Extract unselectable content from PDF

与世无争的帅哥 提交于 2019-12-21 20:04:33

问题


I'm using Apache PDFBox to extract pages from PDF files and I can't find a way to extract content that is unselectable (either text or images). With content that is selectable from within the PDF files there is no problem.

Note that the PDFs in question dont have any restrictions regarding copying content, at least from what I saw on the files's "Document Restrictions Summary": they all have "Content Copying" and "Content Copying for Accessbility" allowed! On the same PDF file there is content that is selectable and other parts that aren't. What happens is that, the extracted pages come with "holes", i.e., they only have the selectable parts of the PDF. On MS Word though, if I add the PDFs as objects, the whole content of the PDF pages appear! So I was hoping to do the same with PDFBox lib or any other Java lib for that matter!

Here is the code I'm using to convert PDF pages to images:

private void convertPdfToImage(File pdfFile, int pdfId) throws IOException {
   PDDocument document = PDDocument.loadNonSeq(pdfFile, null);
   List<PDPage> pdPages = document.getDocumentCatalog().getAllPages();
   for (PDPage pdPage : pdPages) { 
       BufferedImage bim = pdPage.convertToImage(BufferedImage.TYPE_INT_RGB, 300);
       ImageIOUtil.writeImage(bim, TEMP_FILEPATH + pdfId + ".png", 300);
   }
   document.close();
}

Is there a way to extract unselectable content from an PDF with this Apache PDFBox library (or with any of the other similar libraries)? Or this is not possible at all? And if indeed it's not, why?

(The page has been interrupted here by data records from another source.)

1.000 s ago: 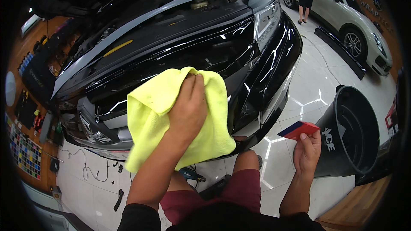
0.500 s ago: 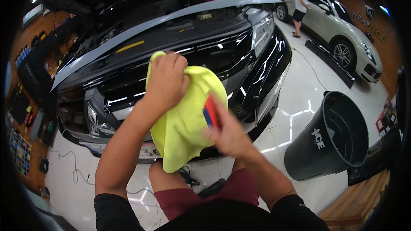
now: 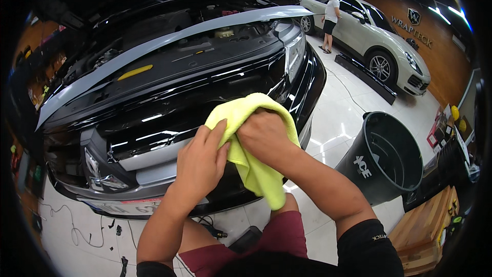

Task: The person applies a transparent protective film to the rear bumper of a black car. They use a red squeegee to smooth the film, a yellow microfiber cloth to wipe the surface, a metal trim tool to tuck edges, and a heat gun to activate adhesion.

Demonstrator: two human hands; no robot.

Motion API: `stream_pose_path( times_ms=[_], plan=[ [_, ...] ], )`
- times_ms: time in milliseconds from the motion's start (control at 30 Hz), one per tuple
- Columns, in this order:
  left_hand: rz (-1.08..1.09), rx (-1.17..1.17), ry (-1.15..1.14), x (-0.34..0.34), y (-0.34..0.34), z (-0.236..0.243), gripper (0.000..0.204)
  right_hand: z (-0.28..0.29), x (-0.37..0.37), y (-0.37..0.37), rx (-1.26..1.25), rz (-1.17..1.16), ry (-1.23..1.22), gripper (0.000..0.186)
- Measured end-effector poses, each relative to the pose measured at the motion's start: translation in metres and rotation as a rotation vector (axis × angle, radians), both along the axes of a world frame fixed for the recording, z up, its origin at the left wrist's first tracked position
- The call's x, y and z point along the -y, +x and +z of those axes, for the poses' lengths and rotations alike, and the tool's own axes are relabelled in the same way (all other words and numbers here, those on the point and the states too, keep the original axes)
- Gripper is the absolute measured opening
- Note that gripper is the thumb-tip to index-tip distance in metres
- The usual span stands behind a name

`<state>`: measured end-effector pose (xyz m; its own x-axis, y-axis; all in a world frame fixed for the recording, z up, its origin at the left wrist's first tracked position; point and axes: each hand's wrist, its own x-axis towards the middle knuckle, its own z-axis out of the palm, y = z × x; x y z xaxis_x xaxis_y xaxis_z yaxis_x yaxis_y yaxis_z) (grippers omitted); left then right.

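Both my hands are bunched into a yellow-green microfibre cloth (image 3: 259,174) in front of the black car's front end (image 3: 169,118). My left hand (image 3: 200,161) grips the cloth's left side with fingers curled into it. My right hand (image 3: 264,136) is wrapped in the cloth's upper part, fist closed. The red and blue card-like tool seen earlier is hidden, possibly inside the cloth. The cloth's tail hangs down toward my knee.
The car's bonnet is raised, with a pale grey strip (image 3: 154,43) across the engine bay. A black bin (image 3: 387,156) stands to my right. A white car (image 3: 376,41) with a person (image 3: 330,15) beside it is at the back. Wooden boxes (image 3: 425,228) sit at lower right; cables (image 3: 77,228) lie on the floor.
My right hand brought the red and blue tool up from beside the bin into the cloth. The cloth went from spread flat under my left hand to bunched between both hands.
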<state>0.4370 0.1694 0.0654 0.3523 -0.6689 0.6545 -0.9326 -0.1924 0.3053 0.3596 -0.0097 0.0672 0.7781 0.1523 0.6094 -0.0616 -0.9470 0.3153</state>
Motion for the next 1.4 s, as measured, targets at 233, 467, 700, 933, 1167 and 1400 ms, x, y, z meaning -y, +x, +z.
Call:
stream_pose_path(
  times_ms=[233,467,700,933,1167,1400],
  plan=[
    [0.004,0.056,-0.048,0.036,0.0,-0.015,0.053,0.0,0.037,0.002,-0.095,0.084,0.092,0.019],
    [-0.031,0.092,-0.008,0.089,-0.017,-0.017,0.049,-0.002,0.103,-0.009,0.014,0.188,-0.049,0.045],
    [-0.053,0.106,-0.053,0.133,-0.023,-0.018,0.047,0.001,0.152,-0.005,0.013,0.275,-0.087,0.044],
    [-0.117,0.055,-0.032,0.217,-0.035,-0.021,0.058,0.009,0.229,-0.04,-0.002,-0.076,-0.129,0.033],
    [-0.409,-0.288,-0.254,0.169,-0.078,-0.028,0.044,-0.022,0.167,-0.088,0.361,-0.043,-0.001,0.039],
    [-0.223,-0.394,-0.254,0.105,-0.052,-0.028,0.041,-0.01,0.14,-0.024,0.107,0.174,0.01,0.04]
  ],
)
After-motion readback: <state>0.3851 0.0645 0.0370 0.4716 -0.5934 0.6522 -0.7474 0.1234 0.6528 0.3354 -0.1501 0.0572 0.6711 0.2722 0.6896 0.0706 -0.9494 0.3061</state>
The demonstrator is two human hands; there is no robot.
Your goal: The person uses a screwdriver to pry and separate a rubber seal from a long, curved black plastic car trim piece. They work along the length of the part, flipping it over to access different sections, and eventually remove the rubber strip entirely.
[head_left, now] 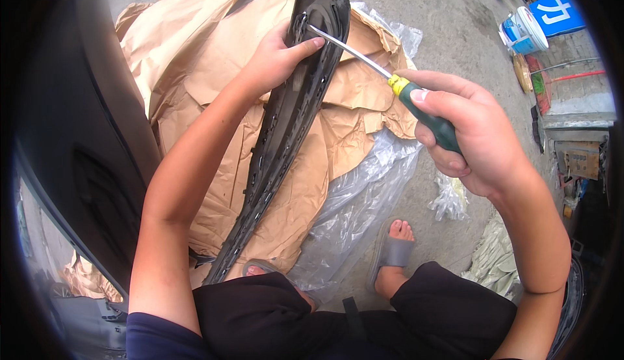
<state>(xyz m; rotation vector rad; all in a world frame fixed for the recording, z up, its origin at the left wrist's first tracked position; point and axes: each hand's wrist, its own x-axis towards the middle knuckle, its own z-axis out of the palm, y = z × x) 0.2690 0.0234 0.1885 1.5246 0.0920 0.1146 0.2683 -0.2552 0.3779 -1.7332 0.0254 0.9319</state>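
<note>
A long black plastic trim panel is held upright over crumpled brown wrapping paper spread on the concrete ground. The panel is glossy and curved, narrowing toward its lower end near the knees, and its inner face is lined with a row of small slots and clip holes. It is gripped near its upper end by the left hand, whose fingers are wrapped round the far edge while the thumb is pressed flat against the inner face.

A screwdriver is clamped in the right hand, the fist closed round the dark green handle with its yellow collar. The thin steel shaft is pointed up and left, and its tip is set at a slot just above the left thumb, touching or very nearly touching the plastic.

The step in hand appears to be prying or loosening a fitting on the inner face. The next move would call for careful leverage with the tip seated squarely, the panel being braced firmly so that the blade cannot slip toward the thumb.

Clear, wrinkled plastic film lies along the right edge of the paper, beside a sandalled foot.
</note>
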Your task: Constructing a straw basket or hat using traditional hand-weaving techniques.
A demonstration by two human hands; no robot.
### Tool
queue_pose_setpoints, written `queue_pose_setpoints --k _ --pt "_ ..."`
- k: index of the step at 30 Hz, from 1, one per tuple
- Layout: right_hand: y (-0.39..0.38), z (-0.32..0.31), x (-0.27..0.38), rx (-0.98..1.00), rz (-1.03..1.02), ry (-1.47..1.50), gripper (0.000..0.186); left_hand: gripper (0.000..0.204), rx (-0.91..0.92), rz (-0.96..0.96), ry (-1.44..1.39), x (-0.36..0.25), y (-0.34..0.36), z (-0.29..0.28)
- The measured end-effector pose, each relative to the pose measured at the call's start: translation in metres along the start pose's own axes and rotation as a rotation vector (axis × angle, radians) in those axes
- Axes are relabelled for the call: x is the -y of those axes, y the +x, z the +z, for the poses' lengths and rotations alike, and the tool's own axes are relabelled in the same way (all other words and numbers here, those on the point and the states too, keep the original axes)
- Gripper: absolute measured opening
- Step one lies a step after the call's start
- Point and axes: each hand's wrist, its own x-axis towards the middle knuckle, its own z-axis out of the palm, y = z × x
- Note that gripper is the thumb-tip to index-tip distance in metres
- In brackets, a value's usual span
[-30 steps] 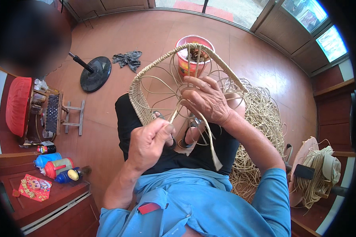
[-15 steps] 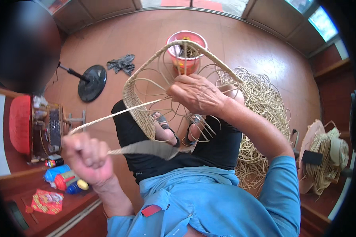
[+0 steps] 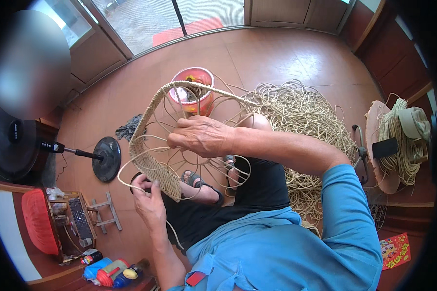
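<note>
A half-woven basket (image 3: 156, 169) of pale cord, with thin looped ribs and a woven side wall, hangs tilted above my lap. My right hand (image 3: 201, 136) is closed, its fingers curled round the ribs; the fingertips are partly hidden. At the basket's lower left, my left hand (image 3: 149, 201) pinches a pale twisted cord (image 3: 120, 170). From the woven wall this cord bows out in a slack loop to my fingers, and its loose tail (image 3: 175, 235) dangles over my dark shorts.
Beyond the basket stands a red bucket (image 3: 209, 104). A large heap of loose cord (image 3: 301, 121) lies to the right, near a coil (image 3: 398, 140). To the left are a standing fan (image 3: 14, 138), a crumpled dark bag (image 3: 127, 127) and bottles (image 3: 110, 272).
My left hand has come in from the far left to the basket's wall, and the taut cord has slackened into a loop. The view has turned, and the basket sits further left in it.
</note>
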Motion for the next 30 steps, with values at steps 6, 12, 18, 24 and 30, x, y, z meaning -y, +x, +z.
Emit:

Much appreciated for any help!

EDIT: I'm using Adobe Reader as PDF viewer and PDFBox v1.8. Here is a sample PDF: https://dl.dropboxusercontent.com/u/2815529/test.pdf


回答1:


The two images in question, the fischer logo in the upper right and the small sketch a bit down, are each drawn by filling a region on the page with a tiling pattern which in turn in its content stream draws the respective image.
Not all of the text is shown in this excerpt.